Segment Start: DATA BLOCK

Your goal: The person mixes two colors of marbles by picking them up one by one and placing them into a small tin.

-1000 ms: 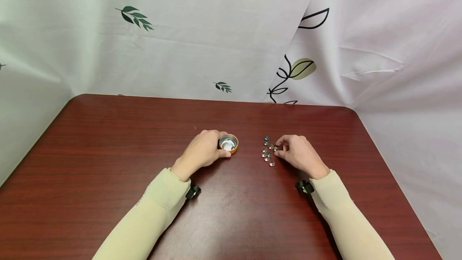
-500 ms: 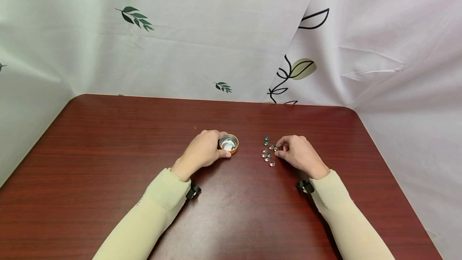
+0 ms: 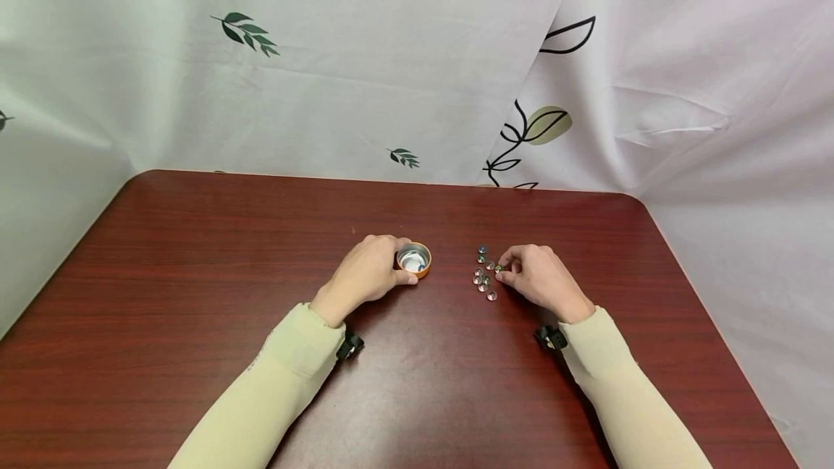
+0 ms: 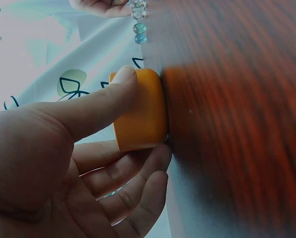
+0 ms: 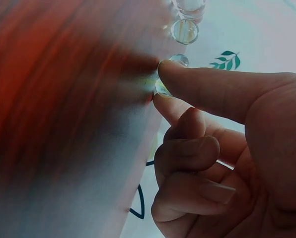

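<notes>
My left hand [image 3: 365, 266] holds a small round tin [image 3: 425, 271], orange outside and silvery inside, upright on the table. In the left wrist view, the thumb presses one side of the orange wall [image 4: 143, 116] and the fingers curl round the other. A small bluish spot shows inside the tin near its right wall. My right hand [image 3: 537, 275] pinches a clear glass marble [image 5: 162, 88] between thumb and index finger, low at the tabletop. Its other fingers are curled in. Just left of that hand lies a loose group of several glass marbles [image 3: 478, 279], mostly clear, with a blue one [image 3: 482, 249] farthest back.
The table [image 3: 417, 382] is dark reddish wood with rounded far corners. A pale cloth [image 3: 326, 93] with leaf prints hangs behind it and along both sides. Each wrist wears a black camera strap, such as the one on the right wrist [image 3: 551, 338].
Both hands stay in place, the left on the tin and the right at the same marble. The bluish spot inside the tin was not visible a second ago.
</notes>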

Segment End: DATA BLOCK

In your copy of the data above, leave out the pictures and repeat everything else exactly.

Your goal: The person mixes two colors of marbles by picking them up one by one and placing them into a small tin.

-1000 ms: 
-500 ms: 
+0 ms: 
+0 ms: 
+0 ms: 

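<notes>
My left hand [image 3: 365, 266] holds a small round tin [image 3: 425, 271], orange outside and silvery inside, upright on the table. In the left wrist view, the thumb presses one side of the orange wall [image 4: 143, 116] and the fingers curl round the other. A small bluish spot shows inside the tin near its right wall. My right hand [image 3: 537, 275] pinches a clear glass marble [image 5: 162, 88] between thumb and index finger, low at the tabletop. Its other fingers are curled in. Just left of that hand lies a loose group of several glass marbles [image 3: 478, 279], mostly clear, with a blue one [image 3: 482, 249] farthest back.
The table [image 3: 417, 382] is dark reddish wood with rounded far corners. A pale cloth [image 3: 326, 93] with leaf prints hangs behind it and along both sides. Each wrist wears a black camera strap, such as the one on the right wrist [image 3: 551, 338].
Both hands stay in place, the left on the tin and the right at the same marble. The bluish spot inside the tin was not visible a second ago.
</notes>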

The exercise requires nothing more than what has been given.